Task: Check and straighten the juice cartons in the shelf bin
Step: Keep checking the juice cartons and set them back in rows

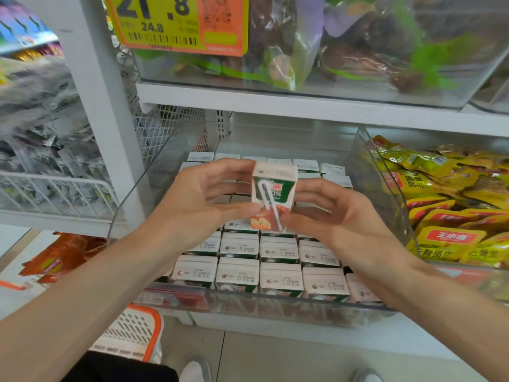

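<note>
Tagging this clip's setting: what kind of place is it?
Probably a retail shop: a price tag with a barcode, a shelf bin packed with identical juice cartons, and a shopping basket below.

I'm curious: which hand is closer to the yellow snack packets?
Right. The right hand holds the juice carton from the right, just left of the yellow snack packets; the left hand holds it from the left, farther away.

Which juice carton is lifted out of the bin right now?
The carton held upright between the left hand and right hand, its straw side showing. The other cartons sit packed in the bin, only white tops visible.
</note>
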Tool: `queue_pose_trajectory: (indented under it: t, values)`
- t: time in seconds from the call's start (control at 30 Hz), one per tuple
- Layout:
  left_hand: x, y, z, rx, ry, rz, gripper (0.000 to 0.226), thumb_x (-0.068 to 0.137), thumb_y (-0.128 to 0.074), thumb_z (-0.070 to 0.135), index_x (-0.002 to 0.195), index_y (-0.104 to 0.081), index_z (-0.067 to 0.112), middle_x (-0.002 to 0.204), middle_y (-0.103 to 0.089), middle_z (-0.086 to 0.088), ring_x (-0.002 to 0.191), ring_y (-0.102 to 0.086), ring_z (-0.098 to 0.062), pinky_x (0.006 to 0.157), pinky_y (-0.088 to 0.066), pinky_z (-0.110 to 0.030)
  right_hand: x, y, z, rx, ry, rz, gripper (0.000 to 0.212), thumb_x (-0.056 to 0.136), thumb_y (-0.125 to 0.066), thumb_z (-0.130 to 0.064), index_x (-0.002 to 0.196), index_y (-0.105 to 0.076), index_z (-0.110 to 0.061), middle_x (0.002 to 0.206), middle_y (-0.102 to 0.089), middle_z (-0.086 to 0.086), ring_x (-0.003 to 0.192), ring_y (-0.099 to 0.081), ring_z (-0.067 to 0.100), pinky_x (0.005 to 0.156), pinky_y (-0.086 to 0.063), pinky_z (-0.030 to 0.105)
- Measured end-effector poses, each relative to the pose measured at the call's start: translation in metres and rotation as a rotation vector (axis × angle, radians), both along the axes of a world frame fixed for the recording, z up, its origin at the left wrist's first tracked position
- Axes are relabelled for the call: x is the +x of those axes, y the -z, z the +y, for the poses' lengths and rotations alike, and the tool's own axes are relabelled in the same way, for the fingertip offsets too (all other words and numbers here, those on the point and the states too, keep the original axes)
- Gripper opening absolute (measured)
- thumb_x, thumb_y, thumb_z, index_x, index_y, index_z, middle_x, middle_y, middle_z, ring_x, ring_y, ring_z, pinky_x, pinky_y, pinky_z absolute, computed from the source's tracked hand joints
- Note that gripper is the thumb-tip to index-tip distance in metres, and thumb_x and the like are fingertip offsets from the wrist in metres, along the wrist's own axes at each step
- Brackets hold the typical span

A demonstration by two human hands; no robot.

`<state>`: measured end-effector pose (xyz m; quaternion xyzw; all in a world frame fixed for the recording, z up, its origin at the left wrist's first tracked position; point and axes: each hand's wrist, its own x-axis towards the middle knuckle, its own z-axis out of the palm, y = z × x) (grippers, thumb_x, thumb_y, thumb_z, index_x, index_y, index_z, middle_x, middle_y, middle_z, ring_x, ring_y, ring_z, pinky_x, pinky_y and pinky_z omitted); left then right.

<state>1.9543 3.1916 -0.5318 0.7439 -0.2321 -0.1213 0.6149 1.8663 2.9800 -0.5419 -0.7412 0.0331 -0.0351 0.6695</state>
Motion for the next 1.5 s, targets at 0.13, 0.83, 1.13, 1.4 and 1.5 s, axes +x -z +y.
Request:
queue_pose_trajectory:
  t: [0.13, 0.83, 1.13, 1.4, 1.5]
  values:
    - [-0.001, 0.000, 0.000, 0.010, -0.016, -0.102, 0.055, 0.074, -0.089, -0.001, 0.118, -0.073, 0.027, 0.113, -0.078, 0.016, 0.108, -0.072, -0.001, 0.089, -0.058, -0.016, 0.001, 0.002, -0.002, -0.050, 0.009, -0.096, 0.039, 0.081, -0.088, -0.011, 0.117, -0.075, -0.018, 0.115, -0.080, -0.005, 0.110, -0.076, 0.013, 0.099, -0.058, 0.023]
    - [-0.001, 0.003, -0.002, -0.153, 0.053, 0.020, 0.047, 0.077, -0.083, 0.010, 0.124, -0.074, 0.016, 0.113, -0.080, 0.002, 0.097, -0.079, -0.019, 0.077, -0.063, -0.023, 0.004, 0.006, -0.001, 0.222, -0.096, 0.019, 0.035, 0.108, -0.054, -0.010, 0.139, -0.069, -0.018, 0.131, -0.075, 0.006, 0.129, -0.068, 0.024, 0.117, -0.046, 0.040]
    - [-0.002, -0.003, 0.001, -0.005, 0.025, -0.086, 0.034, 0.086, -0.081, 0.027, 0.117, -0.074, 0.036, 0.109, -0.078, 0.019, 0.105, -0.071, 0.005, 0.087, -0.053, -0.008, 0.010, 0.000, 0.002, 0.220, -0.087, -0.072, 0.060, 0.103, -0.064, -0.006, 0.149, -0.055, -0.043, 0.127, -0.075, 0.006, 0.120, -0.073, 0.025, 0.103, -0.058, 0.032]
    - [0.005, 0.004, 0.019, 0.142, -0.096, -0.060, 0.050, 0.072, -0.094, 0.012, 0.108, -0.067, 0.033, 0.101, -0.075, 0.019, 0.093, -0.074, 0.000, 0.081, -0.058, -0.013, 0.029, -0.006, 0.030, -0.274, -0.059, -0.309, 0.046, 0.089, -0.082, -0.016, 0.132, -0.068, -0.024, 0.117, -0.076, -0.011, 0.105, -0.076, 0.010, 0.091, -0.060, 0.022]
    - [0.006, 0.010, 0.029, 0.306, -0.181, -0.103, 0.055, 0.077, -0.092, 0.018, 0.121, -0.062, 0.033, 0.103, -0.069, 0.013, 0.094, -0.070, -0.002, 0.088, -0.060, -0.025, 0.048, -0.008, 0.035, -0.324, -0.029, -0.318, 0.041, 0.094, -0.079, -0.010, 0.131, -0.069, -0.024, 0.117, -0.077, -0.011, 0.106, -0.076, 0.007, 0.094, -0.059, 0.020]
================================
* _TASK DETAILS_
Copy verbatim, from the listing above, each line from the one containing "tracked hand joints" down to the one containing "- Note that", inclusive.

* _ANSWER SECTION_
- thumb_x, thumb_y, thumb_z, index_x, index_y, index_z, middle_x, middle_y, middle_z, ring_x, ring_y, ring_z, pinky_x, pinky_y, pinky_z absolute, computed from the source's tracked hand joints
- Note that gripper is the thumb-tip to index-tip distance in metres, and thumb_x and the like are fingertip offsets from the wrist in metres, along the wrist's own axes at each step

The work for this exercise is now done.